■ TASK TO COMPLETE
Produce an exact copy of all the data below, dropping every image.

■ STORED DATA
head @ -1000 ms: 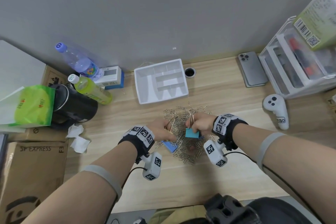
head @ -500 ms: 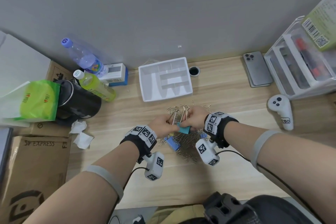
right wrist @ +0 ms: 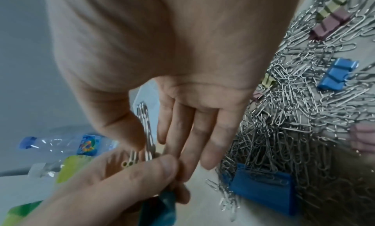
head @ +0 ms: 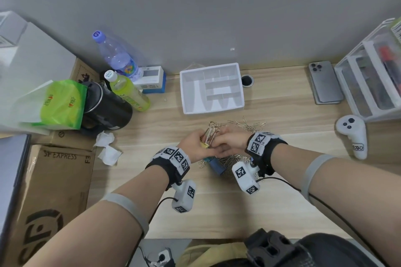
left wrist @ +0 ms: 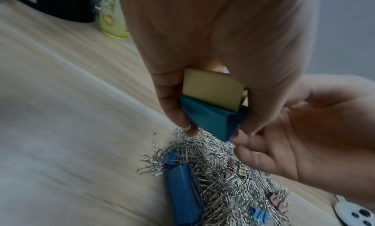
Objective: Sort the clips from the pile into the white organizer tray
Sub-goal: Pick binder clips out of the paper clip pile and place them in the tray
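Note:
The white organizer tray [head: 184, 93] stands with bare compartments at the back of the desk. Just in front of it lies the pile of silver paper clips [head: 247, 125], with small coloured binder clips and a large blue binder clip [left wrist: 184, 194] mixed in. My left hand [head: 200, 145] pinches a yellow binder clip [left wrist: 211, 91] and a teal binder clip [left wrist: 211, 118] stacked together above the pile, their wire handles pointing toward the tray. My right hand [head: 227, 142] is against them with straight fingers [right wrist: 188, 133], and its thumb sits beside the handles.
Two bottles [head: 128, 91], a black mug [head: 106, 106], a green pouch and cardboard boxes crowd the left. Crumpled tissue [head: 107, 147] lies near the left wrist. A phone [head: 325, 82], a white controller [head: 352, 134] and a clear drawer unit [head: 368, 76] sit on the right.
My right hand brought the teal clip over to my left hand, which now holds it together with the yellow clip. Both hands came together and lifted slightly above the pile.

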The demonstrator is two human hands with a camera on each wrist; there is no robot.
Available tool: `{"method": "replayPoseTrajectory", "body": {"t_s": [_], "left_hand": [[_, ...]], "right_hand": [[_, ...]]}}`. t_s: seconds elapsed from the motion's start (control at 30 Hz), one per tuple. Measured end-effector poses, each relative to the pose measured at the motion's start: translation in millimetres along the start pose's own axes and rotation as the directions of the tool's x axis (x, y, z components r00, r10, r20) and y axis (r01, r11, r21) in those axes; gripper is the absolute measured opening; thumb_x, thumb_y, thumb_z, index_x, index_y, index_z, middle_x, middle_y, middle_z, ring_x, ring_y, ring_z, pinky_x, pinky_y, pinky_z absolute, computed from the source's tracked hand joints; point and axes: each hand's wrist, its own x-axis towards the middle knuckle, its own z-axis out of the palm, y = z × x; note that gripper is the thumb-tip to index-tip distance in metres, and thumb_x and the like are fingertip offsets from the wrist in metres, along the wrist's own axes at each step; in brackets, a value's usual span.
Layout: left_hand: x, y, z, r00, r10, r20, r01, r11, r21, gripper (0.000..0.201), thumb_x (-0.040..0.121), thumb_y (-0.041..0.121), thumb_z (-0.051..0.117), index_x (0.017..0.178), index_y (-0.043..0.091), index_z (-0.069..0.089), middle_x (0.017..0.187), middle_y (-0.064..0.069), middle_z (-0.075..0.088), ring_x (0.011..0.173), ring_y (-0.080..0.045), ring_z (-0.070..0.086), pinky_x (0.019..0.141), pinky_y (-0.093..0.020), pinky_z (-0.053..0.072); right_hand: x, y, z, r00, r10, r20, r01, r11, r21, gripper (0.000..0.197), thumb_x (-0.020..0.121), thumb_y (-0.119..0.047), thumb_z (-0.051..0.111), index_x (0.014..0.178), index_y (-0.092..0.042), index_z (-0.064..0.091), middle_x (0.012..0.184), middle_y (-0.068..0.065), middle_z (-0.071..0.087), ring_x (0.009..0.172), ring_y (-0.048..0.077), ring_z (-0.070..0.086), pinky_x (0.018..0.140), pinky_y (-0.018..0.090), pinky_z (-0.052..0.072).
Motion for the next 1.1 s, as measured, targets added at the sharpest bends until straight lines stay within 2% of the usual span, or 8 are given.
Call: {"method": "replayPoseTrajectory", "body": {"t_s": [0.03,0.1,0.2,0.3,0.43,0.7,0.97,1.1], "left_hand": [[-0.9,-3.1,-1.2,1.0,-0.014,-0.014,0.014,1.0,-0.001,0.047,0.055,0.048,0.085,0.084,0.024,0.056,0.079,0.007,0.064,0.07,-0.009,0.06,0.069,-0.027,0.052],[-4.8,-10.9,-4.2,0.999,-0.054,-0.01,0.053,0.998,-0.024,0.044,0.057,0.035,0.084,0.092,0.022,0.06,0.083,0.003,0.067,0.074,-0.015,0.066,0.068,-0.035,0.058],[-13.7,-21.3,-6.4,0.992,-0.117,0.056,0.12,0.992,-0.044,0.036,0.066,0.017,0.077,0.1,0.017,0.063,0.08,-0.001,0.066,0.068,-0.019,0.065,0.058,-0.032,0.056],[-18.3,-34.5,-4.3,0.971,-0.201,0.127,0.202,0.979,0.011,0.027,0.067,0.02,0.072,0.091,0.01,0.065,0.075,-0.007,0.063,0.064,-0.02,0.06,0.062,-0.039,0.058],[-21.7,-51.2,1.1,0.955,-0.251,0.155,0.254,0.967,-0.003,0.014,0.073,0.015,0.07,0.086,0.013,0.065,0.075,-0.005,0.062,0.068,-0.019,0.061,0.064,-0.036,0.058],[-24.6,-60.9,1.1,0.958,-0.246,0.147,0.253,0.967,-0.034,0.018,0.066,0.023,0.072,0.082,0.018,0.065,0.076,-0.005,0.064,0.069,-0.018,0.064,0.065,-0.041,0.06],[-23.0,-49.5,4.5,0.949,-0.242,0.201,0.249,0.968,-0.012,0.014,0.068,0.023,0.07,0.079,0.026,0.061,0.076,-0.002,0.063,0.071,-0.017,0.064,0.067,-0.039,0.061],[-22.2,-47.0,12.1,0.94,-0.257,0.225,0.259,0.966,0.02,0.013,0.073,0.015,0.068,0.082,0.022,0.06,0.077,-0.004,0.062,0.07,-0.016,0.063,0.066,-0.037,0.061]], "right_hand": [[1.5,2.3,-0.2,1.0,-0.004,-0.008,0.004,0.999,-0.047,0.021,0.079,-0.001,0.069,0.098,-0.006,0.063,0.093,0.012,0.073,0.083,0.024,0.071,0.08,0.037,0.059],[4.2,9.8,-1.6,0.991,-0.1,-0.086,0.058,0.918,-0.393,0.026,0.075,-0.003,0.07,0.096,-0.016,0.065,0.096,0.005,0.072,0.085,0.018,0.07,0.074,0.03,0.059],[5.9,24.8,-1.2,0.978,-0.207,-0.007,0.113,0.563,-0.819,0.03,0.071,-0.009,0.071,0.097,-0.022,0.065,0.096,-0.006,0.065,0.09,0.016,0.065,0.078,0.031,0.057],[8.5,38.6,3.5,0.976,-0.207,0.061,0.133,0.355,-0.925,0.044,0.07,-0.02,0.075,0.11,-0.026,0.059,0.106,-0.005,0.053,0.092,0.016,0.058,0.077,0.032,0.053],[19.6,58.1,14.4,0.96,-0.241,0.144,0.201,0.228,-0.953,0.065,0.066,-0.028,0.079,0.125,-0.027,0.052,0.114,0.003,0.044,0.092,0.023,0.056,0.076,0.037,0.052],[23.2,62.7,15.3,0.944,-0.292,0.155,0.225,0.223,-0.949,0.06,0.069,-0.025,0.077,0.122,-0.032,0.051,0.113,0.002,0.043,0.1,0.021,0.051,0.081,0.038,0.05],[21.5,63.8,15.1,0.933,-0.28,0.225,0.275,0.151,-0.95,0.059,0.075,-0.017,0.069,0.126,-0.038,0.048,0.111,0.0,0.037,0.096,0.021,0.048,0.073,0.041,0.052],[21.3,68.5,13.8,0.932,-0.306,0.195,0.267,0.212,-0.94,0.049,0.078,-0.019,0.067,0.123,-0.034,0.054,0.11,0.002,0.039,0.097,0.024,0.051,0.075,0.042,0.053]]}}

■ EXERCISE ANSWER
head @ -1000 ms: 
head @ -500 ms: 
right wrist @ +0 ms: 
head @ +0 ms: 
left wrist @ +0 ms: 
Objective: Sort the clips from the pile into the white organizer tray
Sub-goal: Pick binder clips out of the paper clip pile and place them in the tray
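Note:
The white organizer tray [head: 184, 93] stands with bare compartments at the back of the desk. Just in front of it lies the pile of silver paper clips [head: 247, 125], with small coloured binder clips and a large blue binder clip [left wrist: 184, 194] mixed in. My left hand [head: 200, 145] pinches a yellow binder clip [left wrist: 211, 91] and a teal binder clip [left wrist: 211, 118] stacked together above the pile, their wire handles pointing toward the tray. My right hand [head: 227, 142] is against them with straight fingers [right wrist: 188, 133], and its thumb sits beside the handles.
Two bottles [head: 128, 91], a black mug [head: 106, 106], a green pouch and cardboard boxes crowd the left. Crumpled tissue [head: 107, 147] lies near the left wrist. A phone [head: 325, 82], a white controller [head: 352, 134] and a clear drawer unit [head: 368, 76] sit on the right.
My right hand brought the teal clip over to my left hand, which now holds it together with the yellow clip. Both hands came together and lifted slightly above the pile.
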
The demonstrator is two human hands with a camera on each wrist; there is no robot.
Available tool: `{"method": "replayPoseTrajectory", "body": {"t_s": [_], "left_hand": [[_, ...]], "right_hand": [[_, ...]]}}`. t_s: seconds elapsed from the motion's start (control at 30 Hz), one per tuple. Measured end-effector poses, each relative to the pose measured at the motion's start: translation in millimetres along the start pose's own axes and rotation as the directions of the tool's x axis (x, y, z components r00, r10, r20) and y axis (r01, r11, r21) in those axes; gripper is the absolute measured opening; thumb_x, thumb_y, thumb_z, index_x, index_y, index_z, middle_x, middle_y, middle_z, ring_x, ring_y, ring_z, pinky_x, pinky_y, pinky_z absolute, computed from the source's tracked hand joints; point and axes: each hand's wrist, its own x-axis towards the middle knuckle, its own z-axis out of the palm, y = z × x; note that gripper is the thumb-tip to index-tip distance in metres, and thumb_x and the like are fingertip offsets from the wrist in metres, along the wrist's own axes at each step; in brackets, a value's usual span.
Layout: left_hand: x, y, z, r00, r10, r20, r01, r11, r21, gripper (0.000..0.201), thumb_x (-0.040..0.121), thumb_y (-0.041..0.121), thumb_z (-0.051..0.117), index_x (0.017..0.178), index_y (-0.043..0.091), index_z (-0.069..0.089), middle_x (0.017..0.187), middle_y (-0.064..0.069), middle_z (-0.075..0.088), ring_x (0.011..0.173), ring_y (-0.080..0.045), ring_z (-0.070..0.086), pinky_x (0.019..0.141), pinky_y (-0.093..0.020), pinky_z (-0.053..0.072); right_hand: x, y, z, r00, r10, r20, r01, r11, r21, gripper (0.000..0.197), thumb_x (-0.020..0.121), thumb_y (-0.119..0.047), thumb_z (-0.051..0.111), index_x (0.014..0.178), index_y (-0.092..0.042), index_z (-0.064..0.091), middle_x (0.012..0.184), middle_y (-0.068..0.065), middle_z (-0.071..0.087), ring_x (0.009..0.172), ring_y (-0.048..0.077), ring_z (-0.070..0.086), pinky_x (0.018..0.140), pinky_y (-0.018..0.090), pinky_z (-0.052..0.072).
Motion for the next 1.1 s, as measured, targets added at the sharpest bends until straight lines stay within 2% of the usual span, or 8 are given.
Call: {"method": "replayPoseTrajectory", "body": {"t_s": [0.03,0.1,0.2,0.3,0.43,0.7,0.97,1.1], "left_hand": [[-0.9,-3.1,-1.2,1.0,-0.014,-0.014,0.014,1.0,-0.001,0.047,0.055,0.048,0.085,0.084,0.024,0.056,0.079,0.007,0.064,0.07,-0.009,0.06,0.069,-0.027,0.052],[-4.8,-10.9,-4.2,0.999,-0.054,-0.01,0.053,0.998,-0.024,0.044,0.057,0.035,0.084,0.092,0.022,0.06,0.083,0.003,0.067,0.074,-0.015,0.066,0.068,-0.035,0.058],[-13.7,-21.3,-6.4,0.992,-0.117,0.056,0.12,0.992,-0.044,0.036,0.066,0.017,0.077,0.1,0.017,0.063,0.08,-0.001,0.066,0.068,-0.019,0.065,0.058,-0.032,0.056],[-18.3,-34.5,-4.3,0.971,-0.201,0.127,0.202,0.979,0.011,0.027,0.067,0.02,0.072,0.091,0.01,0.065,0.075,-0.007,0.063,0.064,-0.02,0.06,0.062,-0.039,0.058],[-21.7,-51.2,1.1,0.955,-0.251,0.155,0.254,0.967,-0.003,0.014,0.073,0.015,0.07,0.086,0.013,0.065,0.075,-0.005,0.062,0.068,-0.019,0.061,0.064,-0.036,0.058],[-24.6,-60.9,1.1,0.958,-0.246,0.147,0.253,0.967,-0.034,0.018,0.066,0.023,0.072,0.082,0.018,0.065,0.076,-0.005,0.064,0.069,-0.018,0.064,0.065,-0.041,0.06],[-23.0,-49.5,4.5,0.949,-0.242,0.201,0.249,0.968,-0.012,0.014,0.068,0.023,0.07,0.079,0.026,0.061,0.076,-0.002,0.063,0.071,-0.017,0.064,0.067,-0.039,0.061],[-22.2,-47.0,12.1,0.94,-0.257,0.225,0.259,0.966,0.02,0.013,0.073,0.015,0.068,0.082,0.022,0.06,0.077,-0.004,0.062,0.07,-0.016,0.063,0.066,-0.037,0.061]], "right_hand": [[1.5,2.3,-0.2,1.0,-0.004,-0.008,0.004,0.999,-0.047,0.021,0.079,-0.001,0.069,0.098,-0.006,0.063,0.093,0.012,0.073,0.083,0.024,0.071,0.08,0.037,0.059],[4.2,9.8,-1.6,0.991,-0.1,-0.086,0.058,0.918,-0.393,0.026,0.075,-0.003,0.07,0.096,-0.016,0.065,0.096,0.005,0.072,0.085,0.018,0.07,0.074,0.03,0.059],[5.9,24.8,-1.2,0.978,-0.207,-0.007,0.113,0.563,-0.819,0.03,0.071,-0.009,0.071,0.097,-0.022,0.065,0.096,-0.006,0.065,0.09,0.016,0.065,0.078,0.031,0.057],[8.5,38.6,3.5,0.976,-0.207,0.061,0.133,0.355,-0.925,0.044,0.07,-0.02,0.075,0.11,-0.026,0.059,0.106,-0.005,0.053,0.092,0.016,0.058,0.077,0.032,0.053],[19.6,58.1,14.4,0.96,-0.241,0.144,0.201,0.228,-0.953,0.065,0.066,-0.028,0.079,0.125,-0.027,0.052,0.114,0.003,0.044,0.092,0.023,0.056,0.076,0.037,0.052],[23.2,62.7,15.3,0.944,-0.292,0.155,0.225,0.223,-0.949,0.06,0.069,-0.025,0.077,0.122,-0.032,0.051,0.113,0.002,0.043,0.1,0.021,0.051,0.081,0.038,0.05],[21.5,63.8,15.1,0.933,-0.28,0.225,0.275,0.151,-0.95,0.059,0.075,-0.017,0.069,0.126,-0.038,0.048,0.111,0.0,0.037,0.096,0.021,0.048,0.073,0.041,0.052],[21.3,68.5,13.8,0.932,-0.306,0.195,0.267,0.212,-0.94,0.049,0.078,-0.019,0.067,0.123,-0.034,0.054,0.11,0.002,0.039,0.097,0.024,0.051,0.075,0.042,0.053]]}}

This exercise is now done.